*AIM OF THE EXERCISE*
Two lines in the listing below mark the span: one contains "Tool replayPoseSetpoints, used" and one contains "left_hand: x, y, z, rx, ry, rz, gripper". Reproduce both of them and everything between, exactly.

++++ INFORMATION SHOWN ++++

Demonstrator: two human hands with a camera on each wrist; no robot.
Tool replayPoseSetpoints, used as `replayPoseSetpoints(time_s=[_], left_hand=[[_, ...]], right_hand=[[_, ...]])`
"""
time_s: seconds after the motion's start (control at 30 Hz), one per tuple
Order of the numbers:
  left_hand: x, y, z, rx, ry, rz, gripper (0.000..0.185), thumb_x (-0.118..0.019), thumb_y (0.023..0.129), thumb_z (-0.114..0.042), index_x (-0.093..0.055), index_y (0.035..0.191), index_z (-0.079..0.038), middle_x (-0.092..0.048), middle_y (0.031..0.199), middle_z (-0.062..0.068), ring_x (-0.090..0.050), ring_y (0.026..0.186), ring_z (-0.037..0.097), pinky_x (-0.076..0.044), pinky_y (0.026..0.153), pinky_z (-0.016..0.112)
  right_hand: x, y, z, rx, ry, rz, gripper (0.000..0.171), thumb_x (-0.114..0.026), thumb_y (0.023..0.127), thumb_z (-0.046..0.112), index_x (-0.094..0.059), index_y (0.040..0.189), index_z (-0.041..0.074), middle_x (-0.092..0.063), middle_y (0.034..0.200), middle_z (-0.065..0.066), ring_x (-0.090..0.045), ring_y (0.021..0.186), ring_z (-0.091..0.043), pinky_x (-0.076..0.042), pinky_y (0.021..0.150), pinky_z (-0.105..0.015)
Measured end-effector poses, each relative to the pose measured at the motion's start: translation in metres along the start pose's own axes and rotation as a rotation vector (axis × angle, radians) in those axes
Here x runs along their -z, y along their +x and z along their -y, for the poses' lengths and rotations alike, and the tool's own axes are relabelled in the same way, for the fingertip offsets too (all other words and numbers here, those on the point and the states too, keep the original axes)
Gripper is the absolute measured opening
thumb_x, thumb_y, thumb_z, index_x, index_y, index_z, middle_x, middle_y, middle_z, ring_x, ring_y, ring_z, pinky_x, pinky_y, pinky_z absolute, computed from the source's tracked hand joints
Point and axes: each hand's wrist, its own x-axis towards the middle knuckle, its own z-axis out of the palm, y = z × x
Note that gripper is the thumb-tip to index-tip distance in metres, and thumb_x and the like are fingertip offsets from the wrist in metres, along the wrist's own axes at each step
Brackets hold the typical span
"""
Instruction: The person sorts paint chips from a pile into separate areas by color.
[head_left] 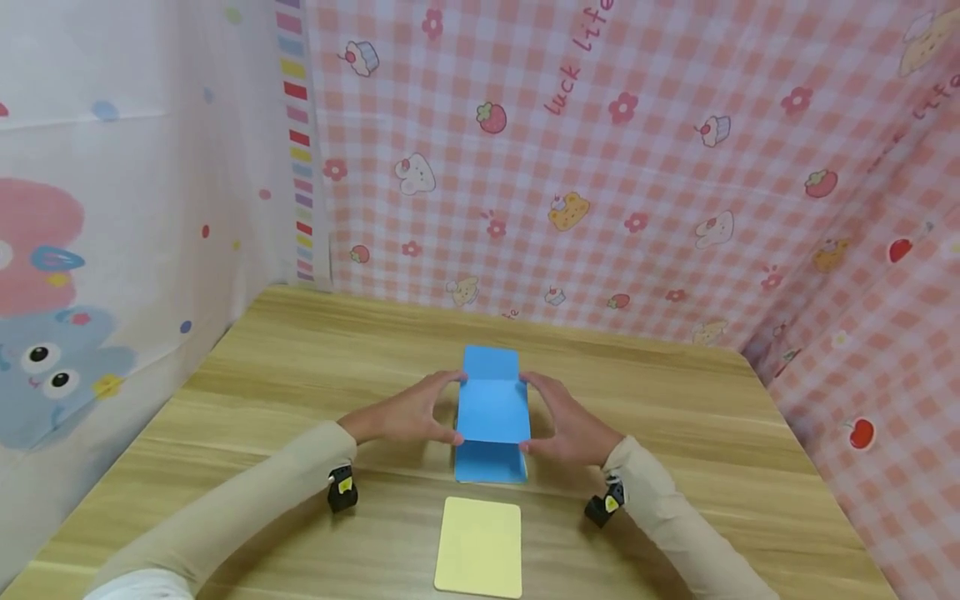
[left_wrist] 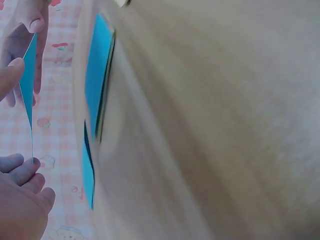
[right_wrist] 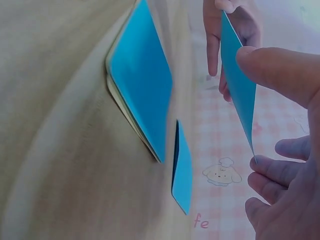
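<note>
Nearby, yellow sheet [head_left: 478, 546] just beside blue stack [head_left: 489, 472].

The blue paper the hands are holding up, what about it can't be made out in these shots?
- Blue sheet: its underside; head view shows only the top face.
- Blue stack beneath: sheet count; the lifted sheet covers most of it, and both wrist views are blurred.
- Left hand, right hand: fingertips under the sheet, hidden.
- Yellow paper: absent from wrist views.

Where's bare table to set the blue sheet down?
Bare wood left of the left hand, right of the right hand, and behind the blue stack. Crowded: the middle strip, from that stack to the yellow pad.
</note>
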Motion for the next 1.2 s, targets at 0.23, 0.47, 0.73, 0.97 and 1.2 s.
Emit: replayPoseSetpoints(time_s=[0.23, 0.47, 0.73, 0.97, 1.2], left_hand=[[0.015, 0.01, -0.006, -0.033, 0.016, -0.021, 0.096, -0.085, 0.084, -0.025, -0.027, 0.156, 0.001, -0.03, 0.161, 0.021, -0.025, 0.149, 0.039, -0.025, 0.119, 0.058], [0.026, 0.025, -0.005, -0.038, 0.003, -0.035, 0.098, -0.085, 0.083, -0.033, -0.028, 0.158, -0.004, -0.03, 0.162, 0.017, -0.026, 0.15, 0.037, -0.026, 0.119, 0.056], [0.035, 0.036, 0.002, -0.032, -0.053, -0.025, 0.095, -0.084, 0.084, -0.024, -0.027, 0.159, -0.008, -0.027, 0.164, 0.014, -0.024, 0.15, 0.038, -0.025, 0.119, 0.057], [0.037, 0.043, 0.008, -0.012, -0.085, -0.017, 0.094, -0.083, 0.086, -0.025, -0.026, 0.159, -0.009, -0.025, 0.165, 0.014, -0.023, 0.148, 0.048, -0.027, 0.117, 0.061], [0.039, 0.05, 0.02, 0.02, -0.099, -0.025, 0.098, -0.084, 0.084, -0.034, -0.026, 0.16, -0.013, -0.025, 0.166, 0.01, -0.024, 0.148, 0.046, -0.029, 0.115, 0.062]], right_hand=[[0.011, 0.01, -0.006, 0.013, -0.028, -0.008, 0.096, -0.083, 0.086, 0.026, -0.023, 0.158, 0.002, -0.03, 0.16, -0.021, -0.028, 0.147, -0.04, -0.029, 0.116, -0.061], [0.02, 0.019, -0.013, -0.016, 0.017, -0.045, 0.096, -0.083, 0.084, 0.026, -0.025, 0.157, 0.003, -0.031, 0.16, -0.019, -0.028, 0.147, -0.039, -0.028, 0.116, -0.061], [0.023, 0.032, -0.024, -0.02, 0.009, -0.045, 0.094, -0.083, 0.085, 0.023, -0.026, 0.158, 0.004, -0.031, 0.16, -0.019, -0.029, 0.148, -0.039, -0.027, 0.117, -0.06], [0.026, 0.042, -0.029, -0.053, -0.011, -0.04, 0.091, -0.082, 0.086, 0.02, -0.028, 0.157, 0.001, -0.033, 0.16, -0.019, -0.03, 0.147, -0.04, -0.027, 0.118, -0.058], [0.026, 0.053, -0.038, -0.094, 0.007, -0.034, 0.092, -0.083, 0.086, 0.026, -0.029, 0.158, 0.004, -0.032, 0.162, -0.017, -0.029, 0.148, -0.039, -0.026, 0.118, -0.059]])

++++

*SOLUTION TO THIS EXERCISE*
Tool replayPoseSetpoints, used as `replayPoseSetpoints(time_s=[_], left_hand=[[_, ...]], right_hand=[[_, ...]])`
"""
time_s: seconds after the motion's start (control at 30 Hz), one per tuple
Order of the numbers:
  left_hand: x, y, z, rx, ry, rz, gripper (0.000..0.185), thumb_x (-0.118..0.019), thumb_y (0.023..0.129), thumb_z (-0.114..0.042), index_x (-0.093..0.055), index_y (0.035..0.191), index_z (-0.079..0.038), middle_x (-0.092..0.048), middle_y (0.031..0.199), middle_z (-0.062..0.068), ring_x (-0.090..0.050), ring_y (0.026..0.186), ring_z (-0.037..0.097), pinky_x (-0.076..0.044), pinky_y (0.026..0.153), pinky_z (-0.016..0.112)

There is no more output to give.